Толпа теснилась, внимая Рональду. Только Джанни, охваченная одной неотвязною мыслью, играла кольцами своих кудрей и слушала, не вникая в смысл его слов.
— Слушайте, братья мои, и скажите, какой тайный грех, какое предательство, какое убийство, какое прелюбодеяние в мыслях или на деле могло навлечь на нас это бедствие? Все огни в храме погасли. Только факелы послушников разбрасывали беглые искры, которые, то удаляясь, то приближаясь, собирались в зыбкие и тонкие голубые лучи, похожие на волшебные огоньки ведьм, потом поднимались вверх и терялись в темных углах преддверья и часовен. Наконец неугасимая лампада святейшего из святых… Я видел, как пламя ее заколебалось, потемнело и потухло. Потухло! Глубокая ночь, ночь беспросветная, воцарилась во всем храме, на хорах, в алтаре! Святые дары впервые погрузились во мрак ночи! Такая сырая, такая темная ночь, ночь, всегда пугающая нас, но особенно страшная, наводящая необыкновенный ужас под куполом наших церквей, где нам обещан вечный свет!.. Растерянные монахи разбежались по огромному храму, в темноте казавшемуся еще обширнее; стремясь найти узкий выход, позабытый ими, они наталкивались на предательские стены; их жалобные голоса сливались в общий гул, и эхо доносило до их слуха страшный, угрожающий шум, и они в ужасе убегали, думая, что эти крики и стоны исходят от печальных призраков могил, плачущих над своим каменным ложем. Один из них почувствовал, как статуя святого Дунстана шевельнулась, схватила его ледяною рукой и в вечном объятии прижала к себе. Там и нашли его мертвым на следующий день. Самый юный из наших братьев (он прибыл к нам недавно, и мы еще не знали ни его имени, ни из какой он семьи) так крепко обхватил статую молодой святой, надеясь на ее помощь, что свалил ее на себя, и она, падая, придавила его. Это была, как вы знаете, статуя, недавно изваянная одним из искусных мастеров по образу той девы из Лотиана, которая умерла с горя, потому что ее разлучили с женихом. Причина стольких несчастий, — продолжал Рональд, стараясь привлечь неподвижный взгляд Джанни, — быть может, заключается в чьей-нибудь неуместной жалости, в непреднамеренно греховном заступничестве, в одном каком-нибудь грехе, быть может совершенном только в помыслах…
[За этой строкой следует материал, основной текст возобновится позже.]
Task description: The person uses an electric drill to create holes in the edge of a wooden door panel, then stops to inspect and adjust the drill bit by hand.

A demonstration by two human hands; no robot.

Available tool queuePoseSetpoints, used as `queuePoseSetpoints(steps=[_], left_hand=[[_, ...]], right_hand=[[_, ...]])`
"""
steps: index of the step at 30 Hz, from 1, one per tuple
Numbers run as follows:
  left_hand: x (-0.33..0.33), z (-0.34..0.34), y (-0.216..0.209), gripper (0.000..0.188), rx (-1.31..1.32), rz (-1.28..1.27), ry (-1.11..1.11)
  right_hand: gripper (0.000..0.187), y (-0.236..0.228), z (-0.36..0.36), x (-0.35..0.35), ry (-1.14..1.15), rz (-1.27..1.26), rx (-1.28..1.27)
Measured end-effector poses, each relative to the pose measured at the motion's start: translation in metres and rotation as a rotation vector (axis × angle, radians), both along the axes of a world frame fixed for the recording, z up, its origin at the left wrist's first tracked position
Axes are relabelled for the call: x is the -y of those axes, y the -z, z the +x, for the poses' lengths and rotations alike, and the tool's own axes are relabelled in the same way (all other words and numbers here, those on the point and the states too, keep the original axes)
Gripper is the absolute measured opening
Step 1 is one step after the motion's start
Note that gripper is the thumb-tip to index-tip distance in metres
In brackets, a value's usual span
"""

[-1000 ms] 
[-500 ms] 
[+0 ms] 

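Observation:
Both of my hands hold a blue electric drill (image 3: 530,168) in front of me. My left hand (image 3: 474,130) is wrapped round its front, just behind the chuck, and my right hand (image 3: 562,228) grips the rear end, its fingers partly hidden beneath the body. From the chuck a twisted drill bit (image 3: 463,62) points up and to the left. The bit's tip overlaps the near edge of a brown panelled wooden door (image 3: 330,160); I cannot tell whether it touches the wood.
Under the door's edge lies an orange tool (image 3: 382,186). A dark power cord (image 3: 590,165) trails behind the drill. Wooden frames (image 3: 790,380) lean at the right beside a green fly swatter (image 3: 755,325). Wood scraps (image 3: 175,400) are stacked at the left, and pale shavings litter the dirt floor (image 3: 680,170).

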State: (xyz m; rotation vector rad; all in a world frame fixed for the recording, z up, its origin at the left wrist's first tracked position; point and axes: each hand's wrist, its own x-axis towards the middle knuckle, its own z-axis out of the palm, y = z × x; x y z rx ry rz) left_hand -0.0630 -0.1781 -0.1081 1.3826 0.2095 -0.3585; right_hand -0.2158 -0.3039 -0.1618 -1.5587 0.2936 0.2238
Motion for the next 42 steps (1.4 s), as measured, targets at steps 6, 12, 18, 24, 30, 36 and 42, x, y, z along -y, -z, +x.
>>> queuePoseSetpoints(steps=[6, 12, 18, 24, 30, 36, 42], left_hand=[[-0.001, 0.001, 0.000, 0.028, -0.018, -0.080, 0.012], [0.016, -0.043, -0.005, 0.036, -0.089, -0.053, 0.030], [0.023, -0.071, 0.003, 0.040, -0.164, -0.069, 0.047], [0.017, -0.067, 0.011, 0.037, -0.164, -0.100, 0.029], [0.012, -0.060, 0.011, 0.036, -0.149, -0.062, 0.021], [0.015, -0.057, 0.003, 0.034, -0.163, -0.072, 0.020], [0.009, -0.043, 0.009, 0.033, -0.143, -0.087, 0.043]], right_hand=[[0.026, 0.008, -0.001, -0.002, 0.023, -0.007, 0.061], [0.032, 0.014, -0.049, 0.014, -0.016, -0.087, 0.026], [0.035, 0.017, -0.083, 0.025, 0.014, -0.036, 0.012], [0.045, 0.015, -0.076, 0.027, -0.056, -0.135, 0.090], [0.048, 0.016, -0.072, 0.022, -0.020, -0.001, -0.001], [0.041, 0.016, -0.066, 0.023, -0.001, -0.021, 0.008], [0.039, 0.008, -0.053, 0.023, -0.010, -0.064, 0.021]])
— В одном грехе, совершенном только в помыслах! — воскликнула Клэди, младшая дочь Колла Камерона.
— В одном-единственном! — с нетерпением повторил Рональд.
Джанни, спокойная и рассеянная, даже не вздохнула. Душа ее была захвачена тайной портрета, скрытого занавесом.
— Итак, — сказал Рональд, вставая и вкладывая в свои слова проникновенно-торжественное и властное выражение, — мы назначили этот день, чтобы предать вечному проклятию злых духов Шотландии.
— Вечному проклятию! — со стоном прошептал чей-то замирающий вдали голос.